I considered my move to the country to be partly an exercise in awareness. What, exactly, was I asking of people when I suggested that they needed to find different balance in their lives, more practical skills, and less reliance on increasingly unstable employment? I had previously purchased shares in Community Supported Agriculture when I lived in the city. It occurred to me that for there to be a CSA, there needed to be an A, and I’m deeply practical. But maybe, just maybe, I was thinking, “How hard could it be?”

Let me tell you; it’s harder than I expected. Not hard-unpleasant, but certainly hard-challenging. The first thing that has to come is a different relationship to time. If you want green beans in January, you have to plant them in June. Which means that you need to order seed in May. And ideally prepare the garden bed the previous October. That’s a 15-month lead time on out-of-season green beans. Moreover, you need to know that if you miss the day to harvest them, they will be past edible, and the plant will be satisfied that it has reproduced and stop making new beans. Also, you need to know that if you add too much manure (that is, nitrogen) to the bean patch, you will get lovely leafy plants – with no beans. And as a clincher, you need to know how to store them so that you’ll still want to eat them in January.

Well, that’s just beans. And after this summer, I’m here to tell you, woman does not live by beans alone.

Here’s what it comes down to: we transplanted urban folk don’t know what we’re doing. We are each attempting to reconstruct 10,000 years of oral tradition and skills training by reading a few books, attending some workshops, and examining some pictures on the internet. All while being mocked, or scoffed at, or gazing wistfully over the fence at Starbucks, fancy clothes, and a life devoid of manure. Really, it is my greatest irony that I went to graduate school to get away from manual labour. Ha ha, universe. Good one.

It’s not that I don’t want to share with my neighbours; it’s that if I fed all my neighbours, we’d get one meal, and then we’d be out of food.

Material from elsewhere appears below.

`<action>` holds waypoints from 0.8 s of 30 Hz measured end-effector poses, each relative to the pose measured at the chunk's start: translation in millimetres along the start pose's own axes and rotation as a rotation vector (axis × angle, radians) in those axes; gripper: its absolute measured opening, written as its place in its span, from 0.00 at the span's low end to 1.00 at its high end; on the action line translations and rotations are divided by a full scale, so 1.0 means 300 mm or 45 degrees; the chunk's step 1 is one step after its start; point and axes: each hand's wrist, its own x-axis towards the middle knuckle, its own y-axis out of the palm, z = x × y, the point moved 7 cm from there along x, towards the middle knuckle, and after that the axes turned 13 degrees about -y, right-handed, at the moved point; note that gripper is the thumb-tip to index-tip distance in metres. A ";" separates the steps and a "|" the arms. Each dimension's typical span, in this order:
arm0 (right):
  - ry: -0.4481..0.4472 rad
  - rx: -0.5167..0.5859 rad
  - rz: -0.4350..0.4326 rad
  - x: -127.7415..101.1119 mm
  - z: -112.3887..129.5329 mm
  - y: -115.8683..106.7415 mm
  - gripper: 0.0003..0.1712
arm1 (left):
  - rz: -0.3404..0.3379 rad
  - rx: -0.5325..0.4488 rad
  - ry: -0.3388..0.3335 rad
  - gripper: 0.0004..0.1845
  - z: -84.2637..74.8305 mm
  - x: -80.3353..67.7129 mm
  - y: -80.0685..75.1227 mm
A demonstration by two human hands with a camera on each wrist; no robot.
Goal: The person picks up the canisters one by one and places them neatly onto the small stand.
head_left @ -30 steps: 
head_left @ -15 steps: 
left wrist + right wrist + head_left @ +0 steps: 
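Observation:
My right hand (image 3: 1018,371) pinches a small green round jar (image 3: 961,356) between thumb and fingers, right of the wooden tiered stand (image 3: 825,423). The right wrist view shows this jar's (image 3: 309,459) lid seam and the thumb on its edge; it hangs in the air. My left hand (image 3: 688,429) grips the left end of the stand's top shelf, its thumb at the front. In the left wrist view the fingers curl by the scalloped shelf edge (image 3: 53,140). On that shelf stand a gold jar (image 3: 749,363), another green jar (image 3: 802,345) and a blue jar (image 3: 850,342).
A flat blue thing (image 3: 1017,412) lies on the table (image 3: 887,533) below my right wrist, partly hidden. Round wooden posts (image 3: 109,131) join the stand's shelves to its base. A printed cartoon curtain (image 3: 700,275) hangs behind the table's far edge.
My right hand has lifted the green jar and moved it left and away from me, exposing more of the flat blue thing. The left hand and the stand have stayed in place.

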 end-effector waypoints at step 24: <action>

Preparing my children for an uncertain future

Let me get this straight: I would love to be wrong about all of this. I would love to wake up one day to a miraculous world in which some technology has absolved us of all our environmental sins, and in which energy is cheap, harmless, and abundant. Internet? I’m in favour. Medical science? Has already saved at least two lives in our family directly. Sterile surgical theatres? I’m all over it. Same thing with refrigeration, running water, and light switches.

But since I can’t guarantee that, and there’s pretty good evidence that at least some things are going to get worse, I’m trying to raise kids that have skills and a sense of pride in them. We spend a lot of time on emotional intelligence, communication, and constructing strong social networks.We still drive a lot (more than I care to admit), but the conversation about transportation is open and on-going. My son is a bicycle convert, while my daughter is convinced that the future lies in horses. (She also thinks that it would be a good idea to live in a tent or a tree, though, so she doesn’t get a vote for practicality just yet.) And as a final immunization against affluenza, we try to take joy in simpler things, like a good stomp in the woods, a day of playing board games with other families and friends, or reading by the woodstove.

If nothing happens to go wrong, and I’ve raised skillful, resilient, creative, open-minded and caring people for no good reason, I’ll just have to live with that.

We need to laugh at the things that terrify us the most

So, among the converted, those of us who are already teaching our children life-sustaining skills, raising our own food, and generally getting on with the business of the slow decline, just in case there’s something to all of this, the conversation often goes more like this:

Amy: So, do you think when peak oil hits, there’s going to be a Zombie Apocalypse?

Bruce: Um. Yeah. I’m a little worried about that.

Amy: Yeah. Me too. Think we can do anything about it?

Bruce: Sure, but only if we can get the neighbours to start growing food instead of lawns.

Amy and Bruce: Bwa ha ha!…  Followed by Nervous laugh. Darting eyes. Deep sigh.

Pause.

Bruce: So, did you find any decent mistints to paint the barn yet?


  1. Or, for the post-structural among us, scar(r)ing them.